Task item:
Transcribe word for word the lines below from the line with "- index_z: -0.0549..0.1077" through the line with "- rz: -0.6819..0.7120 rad", ends included.

Dataset content:
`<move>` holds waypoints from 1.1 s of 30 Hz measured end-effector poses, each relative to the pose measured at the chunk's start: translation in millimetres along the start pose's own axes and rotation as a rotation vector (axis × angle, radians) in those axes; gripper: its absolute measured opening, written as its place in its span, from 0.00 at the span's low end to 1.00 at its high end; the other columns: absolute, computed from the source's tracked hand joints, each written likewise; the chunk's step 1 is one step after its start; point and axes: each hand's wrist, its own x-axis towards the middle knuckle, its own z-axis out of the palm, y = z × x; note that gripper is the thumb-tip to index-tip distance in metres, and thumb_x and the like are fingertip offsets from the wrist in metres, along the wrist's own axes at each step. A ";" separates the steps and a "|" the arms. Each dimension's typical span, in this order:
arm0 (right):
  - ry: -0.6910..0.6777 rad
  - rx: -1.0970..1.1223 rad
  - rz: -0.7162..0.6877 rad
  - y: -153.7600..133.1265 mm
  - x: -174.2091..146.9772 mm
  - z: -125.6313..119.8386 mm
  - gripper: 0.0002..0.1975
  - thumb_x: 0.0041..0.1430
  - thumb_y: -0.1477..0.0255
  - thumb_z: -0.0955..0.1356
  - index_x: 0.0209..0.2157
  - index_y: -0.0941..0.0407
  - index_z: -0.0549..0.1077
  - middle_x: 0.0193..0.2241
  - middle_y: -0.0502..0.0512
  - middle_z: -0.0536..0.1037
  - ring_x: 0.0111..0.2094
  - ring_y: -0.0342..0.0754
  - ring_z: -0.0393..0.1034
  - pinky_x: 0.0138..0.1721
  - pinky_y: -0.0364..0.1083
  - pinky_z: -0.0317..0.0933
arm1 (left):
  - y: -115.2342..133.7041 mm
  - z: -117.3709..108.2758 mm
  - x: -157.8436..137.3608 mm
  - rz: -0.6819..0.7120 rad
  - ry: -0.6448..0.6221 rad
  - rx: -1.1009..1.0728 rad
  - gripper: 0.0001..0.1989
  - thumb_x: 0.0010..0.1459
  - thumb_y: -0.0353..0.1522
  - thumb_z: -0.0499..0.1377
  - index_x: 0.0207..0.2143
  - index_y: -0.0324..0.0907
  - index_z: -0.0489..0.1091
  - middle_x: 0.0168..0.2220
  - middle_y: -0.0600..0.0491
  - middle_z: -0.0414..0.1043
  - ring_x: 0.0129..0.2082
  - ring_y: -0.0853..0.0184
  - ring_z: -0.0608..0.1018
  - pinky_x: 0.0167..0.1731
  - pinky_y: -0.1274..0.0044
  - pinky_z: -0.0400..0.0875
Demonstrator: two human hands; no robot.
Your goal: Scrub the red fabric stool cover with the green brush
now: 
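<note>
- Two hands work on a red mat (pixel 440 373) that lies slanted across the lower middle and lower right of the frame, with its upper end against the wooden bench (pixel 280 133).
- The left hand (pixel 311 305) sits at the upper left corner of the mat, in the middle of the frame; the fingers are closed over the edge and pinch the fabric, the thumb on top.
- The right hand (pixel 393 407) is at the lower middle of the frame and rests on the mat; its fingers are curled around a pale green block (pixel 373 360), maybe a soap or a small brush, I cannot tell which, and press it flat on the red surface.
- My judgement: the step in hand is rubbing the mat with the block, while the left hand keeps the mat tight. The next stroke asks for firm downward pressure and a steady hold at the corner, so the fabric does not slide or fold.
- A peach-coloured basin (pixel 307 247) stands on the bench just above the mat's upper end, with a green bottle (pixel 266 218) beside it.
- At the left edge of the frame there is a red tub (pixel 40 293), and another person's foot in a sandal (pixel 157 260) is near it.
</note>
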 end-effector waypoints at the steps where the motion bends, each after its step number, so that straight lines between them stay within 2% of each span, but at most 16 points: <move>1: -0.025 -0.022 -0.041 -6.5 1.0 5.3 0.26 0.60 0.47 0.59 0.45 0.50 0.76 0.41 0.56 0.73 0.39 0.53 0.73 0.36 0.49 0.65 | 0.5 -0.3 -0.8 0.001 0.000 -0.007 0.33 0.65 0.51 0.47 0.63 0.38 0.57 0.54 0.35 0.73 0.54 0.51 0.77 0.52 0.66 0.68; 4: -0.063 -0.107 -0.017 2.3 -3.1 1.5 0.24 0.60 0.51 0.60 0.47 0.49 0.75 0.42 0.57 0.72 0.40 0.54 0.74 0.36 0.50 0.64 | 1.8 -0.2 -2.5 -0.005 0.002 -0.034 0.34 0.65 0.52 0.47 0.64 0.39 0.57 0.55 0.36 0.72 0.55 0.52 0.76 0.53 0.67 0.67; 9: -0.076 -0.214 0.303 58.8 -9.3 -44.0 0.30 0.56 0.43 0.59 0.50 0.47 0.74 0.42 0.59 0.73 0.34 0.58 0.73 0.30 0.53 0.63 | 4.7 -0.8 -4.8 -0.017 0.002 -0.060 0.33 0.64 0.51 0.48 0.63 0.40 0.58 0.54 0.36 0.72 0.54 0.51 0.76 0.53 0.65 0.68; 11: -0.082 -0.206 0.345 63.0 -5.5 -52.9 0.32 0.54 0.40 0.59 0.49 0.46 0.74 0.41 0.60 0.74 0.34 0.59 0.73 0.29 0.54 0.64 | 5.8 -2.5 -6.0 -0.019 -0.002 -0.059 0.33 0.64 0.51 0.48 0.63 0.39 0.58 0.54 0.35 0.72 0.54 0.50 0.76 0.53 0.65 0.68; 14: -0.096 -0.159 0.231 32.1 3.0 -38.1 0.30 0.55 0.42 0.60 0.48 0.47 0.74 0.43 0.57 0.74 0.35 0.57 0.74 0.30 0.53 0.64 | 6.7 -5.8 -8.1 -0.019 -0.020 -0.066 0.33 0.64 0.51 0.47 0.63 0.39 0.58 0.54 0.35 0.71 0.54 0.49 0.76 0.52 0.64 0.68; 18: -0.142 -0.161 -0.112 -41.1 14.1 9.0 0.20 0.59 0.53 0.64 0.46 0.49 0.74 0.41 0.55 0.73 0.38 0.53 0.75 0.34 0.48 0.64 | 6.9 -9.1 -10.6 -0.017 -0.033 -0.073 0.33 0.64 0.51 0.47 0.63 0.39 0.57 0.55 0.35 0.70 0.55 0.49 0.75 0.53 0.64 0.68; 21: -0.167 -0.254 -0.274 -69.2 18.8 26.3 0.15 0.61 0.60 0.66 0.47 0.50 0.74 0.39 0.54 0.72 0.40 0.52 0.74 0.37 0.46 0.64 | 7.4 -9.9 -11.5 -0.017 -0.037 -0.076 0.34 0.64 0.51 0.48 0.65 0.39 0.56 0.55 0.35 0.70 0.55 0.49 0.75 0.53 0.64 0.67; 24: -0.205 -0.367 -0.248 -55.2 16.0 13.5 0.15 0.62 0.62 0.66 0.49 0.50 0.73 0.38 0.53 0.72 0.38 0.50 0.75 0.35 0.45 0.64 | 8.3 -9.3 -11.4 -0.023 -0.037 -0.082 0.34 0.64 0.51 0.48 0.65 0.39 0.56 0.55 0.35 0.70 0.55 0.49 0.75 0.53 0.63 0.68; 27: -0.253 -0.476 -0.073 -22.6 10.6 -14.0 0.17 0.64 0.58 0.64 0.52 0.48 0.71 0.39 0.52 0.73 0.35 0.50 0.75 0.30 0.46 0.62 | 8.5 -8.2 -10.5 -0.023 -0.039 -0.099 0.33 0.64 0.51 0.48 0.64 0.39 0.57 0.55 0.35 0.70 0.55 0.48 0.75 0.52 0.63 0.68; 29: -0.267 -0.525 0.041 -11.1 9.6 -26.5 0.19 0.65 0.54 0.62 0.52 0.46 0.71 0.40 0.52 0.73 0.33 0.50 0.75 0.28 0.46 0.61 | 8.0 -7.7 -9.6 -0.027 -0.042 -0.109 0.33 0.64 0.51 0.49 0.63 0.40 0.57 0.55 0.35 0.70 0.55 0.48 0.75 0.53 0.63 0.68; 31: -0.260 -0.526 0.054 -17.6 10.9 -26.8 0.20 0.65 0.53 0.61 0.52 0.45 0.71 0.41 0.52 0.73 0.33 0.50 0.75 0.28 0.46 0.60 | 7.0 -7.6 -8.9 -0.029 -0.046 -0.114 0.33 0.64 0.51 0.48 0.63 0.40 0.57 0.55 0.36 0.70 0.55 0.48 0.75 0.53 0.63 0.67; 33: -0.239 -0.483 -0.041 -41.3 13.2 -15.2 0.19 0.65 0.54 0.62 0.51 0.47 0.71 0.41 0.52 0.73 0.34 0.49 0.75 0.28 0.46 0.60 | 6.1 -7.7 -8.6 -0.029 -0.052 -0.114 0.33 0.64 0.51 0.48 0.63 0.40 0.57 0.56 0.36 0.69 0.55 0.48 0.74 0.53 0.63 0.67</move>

Written solution:
  - index_z: -0.0549..0.1077
  - middle_x: 0.0193..0.2241
  - middle_y: -0.0502..0.0512
  - middle_z: -0.0536..0.1037
  - ring_x: 0.0111..0.2094
  - ring_y: -0.0342..0.0754
  - ring_z: -0.0393..0.1034
  - pinky_x: 0.0138..0.1721
  - pinky_y: -0.0364..0.1083
  - pinky_z: -0.0317..0.0933
arm1 (left):
  - y: -115.2342..133.7041 mm
  - z: -117.3709..108.2758 mm
  - x: -157.8436..137.3608 mm
  - rz: -0.6819..0.7120 rad

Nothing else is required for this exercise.